There have been significant advances in the treatment of metastatic castration resistant prostate cancer over the past many years, however, the role of immunotherapy remains to be determined. Many immunotherapies have been trialled in prostate cancer, in particular the checkpoint inhibitors, with very disappointing results. So there really is a need to utilise the potential benefits of immunotherapy and the long-term benefits of immunotherapy as seen in other cancers in that of metastatic castration resistant prostate cancer.
The phase I study I presented at ESMO 2020 is that of an agent called AMG 160. AMG 160 is considered a T-cell recruiting immunotherapy but more specifically it is a bispecific T-cell engager. Bispecific T-cell engagers, as their name entails, have two arms. One arm targets T-cells and recruits T-cells towards the prostate cancer immune microenvironment and the other arm targets prostate cancer itself, targeting the PSMA which is a known and validated target for both the imaging and treatment of prostate cancer.

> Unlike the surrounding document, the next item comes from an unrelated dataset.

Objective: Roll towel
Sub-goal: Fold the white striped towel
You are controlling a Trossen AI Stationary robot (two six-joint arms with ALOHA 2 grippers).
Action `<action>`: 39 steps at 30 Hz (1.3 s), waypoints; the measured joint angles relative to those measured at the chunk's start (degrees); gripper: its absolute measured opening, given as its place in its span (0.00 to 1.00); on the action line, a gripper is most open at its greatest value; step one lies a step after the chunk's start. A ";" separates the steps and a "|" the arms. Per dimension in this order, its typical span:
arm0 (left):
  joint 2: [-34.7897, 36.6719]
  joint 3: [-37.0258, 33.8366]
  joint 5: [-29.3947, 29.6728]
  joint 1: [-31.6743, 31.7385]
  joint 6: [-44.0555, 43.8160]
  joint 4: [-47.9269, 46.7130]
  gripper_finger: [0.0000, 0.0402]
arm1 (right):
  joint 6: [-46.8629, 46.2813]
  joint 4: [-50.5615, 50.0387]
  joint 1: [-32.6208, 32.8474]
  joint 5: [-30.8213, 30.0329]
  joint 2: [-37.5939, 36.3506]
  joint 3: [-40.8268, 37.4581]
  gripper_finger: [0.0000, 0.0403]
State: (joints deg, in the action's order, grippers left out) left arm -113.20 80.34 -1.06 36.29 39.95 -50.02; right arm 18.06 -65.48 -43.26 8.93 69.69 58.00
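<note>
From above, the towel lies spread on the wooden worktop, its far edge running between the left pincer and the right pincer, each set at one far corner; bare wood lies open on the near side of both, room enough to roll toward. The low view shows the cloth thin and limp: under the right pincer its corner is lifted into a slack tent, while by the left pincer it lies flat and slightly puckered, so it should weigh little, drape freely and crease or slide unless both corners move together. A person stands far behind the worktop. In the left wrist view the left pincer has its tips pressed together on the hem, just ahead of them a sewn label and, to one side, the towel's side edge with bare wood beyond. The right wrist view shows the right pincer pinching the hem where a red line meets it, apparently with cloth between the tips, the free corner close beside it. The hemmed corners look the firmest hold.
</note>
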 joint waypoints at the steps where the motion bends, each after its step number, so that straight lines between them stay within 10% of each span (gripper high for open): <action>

The study we presented is a phase I study of AMG 160 in patients with metastatic castration resistant prostate cancer. These are preliminary results that have been discussed at ESMO, we presented the results from the first 43 patients treated on this study, all from the dose exploration part of the study. As with any phase I study the major aims are to determine safety and to determine the recommended phase II dose. We also have secondary endpoints of evaluating preliminary evidence of efficacy.
The phase I study is made up of three components, one is the dose exploration component which are the preliminary results I’ll be presenting. There is a dose expansion cohort where we’re treating larger numbers of patients at the recommended phase II dose and there’s also a component where AMG 160 is combined with pembrolizumab. This is based upon preclinical data that suggests that using AMG 160 upregulates PD-1/PD-L1 and hence the combination with a PD-1 inhibitor such as pembrolizumab would make sense. Whilst that component of the study has been started, those results will not be presented and have not been presented at ESMO 2020.

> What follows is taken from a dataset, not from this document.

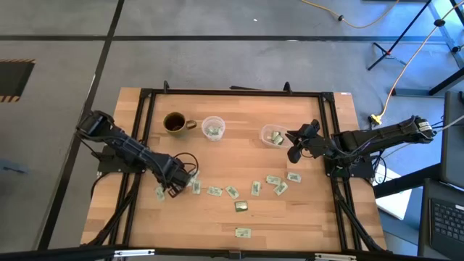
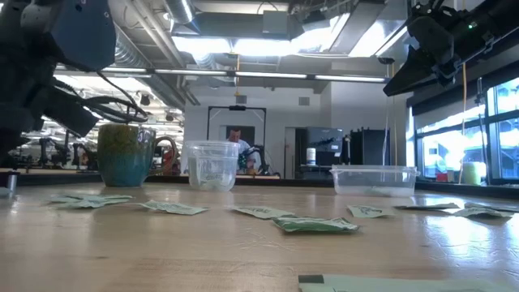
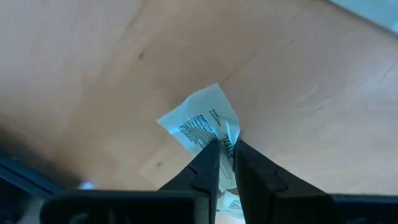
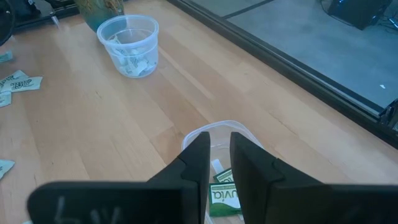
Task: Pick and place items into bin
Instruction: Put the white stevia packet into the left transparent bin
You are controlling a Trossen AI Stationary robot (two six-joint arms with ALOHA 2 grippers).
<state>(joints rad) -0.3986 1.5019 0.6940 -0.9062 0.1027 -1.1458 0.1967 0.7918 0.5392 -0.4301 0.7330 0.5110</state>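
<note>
Packets (image 1: 255, 188) lie scattered across the near half of the wooden table (image 1: 239, 156), in a loose row from the left gripper toward the right side, with one darker packet (image 1: 241, 206) nearer the front and another single packet (image 1: 242, 233) close to the front edge.

Left gripper (image 1: 176, 187) is low over the table at the left end of that row. In the left wrist view its jaws are nearly together and pinch one white-and-green packet (image 3: 205, 124) at its edge; the packet stands out past the fingertips (image 3: 210, 163) above the wood. Whether it is lifted clear of the surface cannot be told.

Right gripper (image 1: 296, 152) hangs above the table at the right rear, just beside a shallow clear bin (image 1: 273, 135). In the right wrist view the bin (image 4: 233, 134) lies directly under the fingers (image 4: 199, 155), and green packets (image 4: 222, 190) rest inside it. The jaws stand narrowly apart and nothing is seen between them.

Clear cup (image 1: 213, 128) stands near the rear middle of the table and holds several packets. A dark mug (image 1: 175, 123) stands just to its left, apart from it. In the low view the mug (image 2: 126, 154), cup (image 2: 212, 165) and bin (image 2: 373, 180) stand in a line across the rear, with packets flat on the wood in front of them. A person (image 2: 236, 142) shows far off in the room behind the cup.
</note>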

The results that I did present are, as I said, of the first 43 patients treated on the study. All patients received at least one dose of AMG 160. There were some side effects seen, although it was largely a tolerable treatment. The major side effect seen was that of cytokine release syndrome. This is something that’s expected with this class of treatment. Cytokine release syndrome can result in patients experiencing fevers and sometimes there are chills or rigours. This can lead to transaminitis as well as hypotension and some nausea and vomiting and diarrhoea in some patients.
As the doses increased the incidence of CRS has increased however the study has used mitigation strategies to reduce the incidence of CRS. These mitigation strategies have included a lower priming lead-in dose before the target dose is achieved, the use of steroid premedication and also the use of prophylactic intravenous hydration to prevent issues of hypotension. As I mentioned, the CRS is predominantly hypotension and transaminitis. The transaminitis itself was usually self-limiting and resolved within 1-3 days.

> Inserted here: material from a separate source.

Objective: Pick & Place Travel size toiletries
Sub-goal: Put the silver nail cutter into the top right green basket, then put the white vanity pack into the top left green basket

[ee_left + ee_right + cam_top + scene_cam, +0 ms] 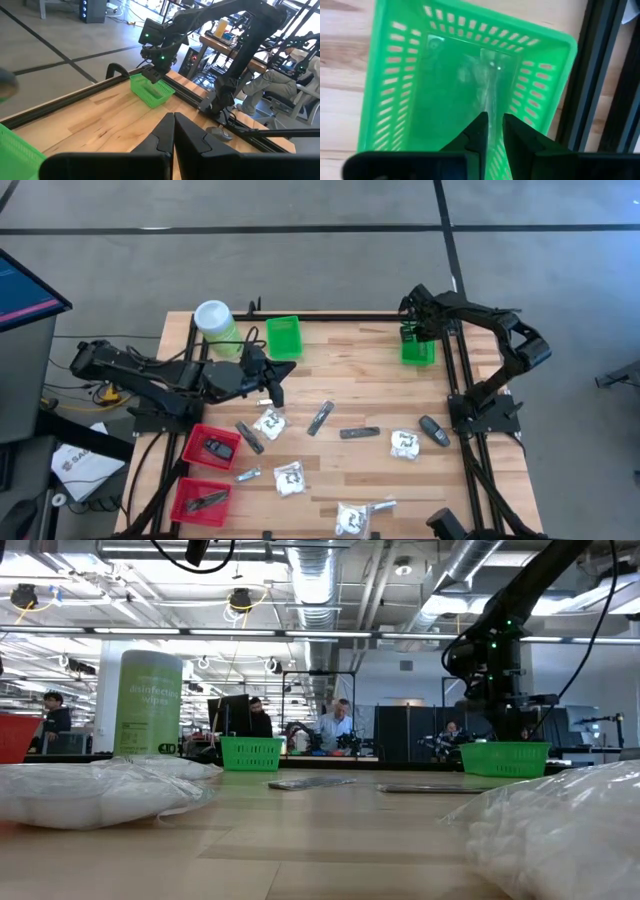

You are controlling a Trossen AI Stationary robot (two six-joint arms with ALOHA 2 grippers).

We did see very exciting preliminary evidence of efficacy with the AMG 160 patient population. 69% of patients had a reduction in PSA with 34% of patients having their PSA drop by 50% or more. This is particularly impressive given that as a phase I study the patient population is heavily pre-treated with 60% of patients having four or more prior lines of therapy coming into this study. Of the 43 patients treated, 15 patients were evaluable for RECIST responses and, of that, three out of 15 had a partial response and two of those are confirmed and one is unconfirmed.
So overall we’re very excited about AMG 160. Even though it’s very early days into development of this agent and even though we’re still completing our phase I dose exploration portion and still trying to determine our recommended phase II dose, the fact that the toxicity is manageable and the fact that the efficacy is better than seen with any other prior immunotherapy in prostate cancer is very exciting. We hope to achieve our recommended phase II dose soon and begin the dose expansion portion of the study. There are not yet any plans for future further development, although talks are still ongoing about how best to place AMG 160 in the treatment landscape for mCRPC.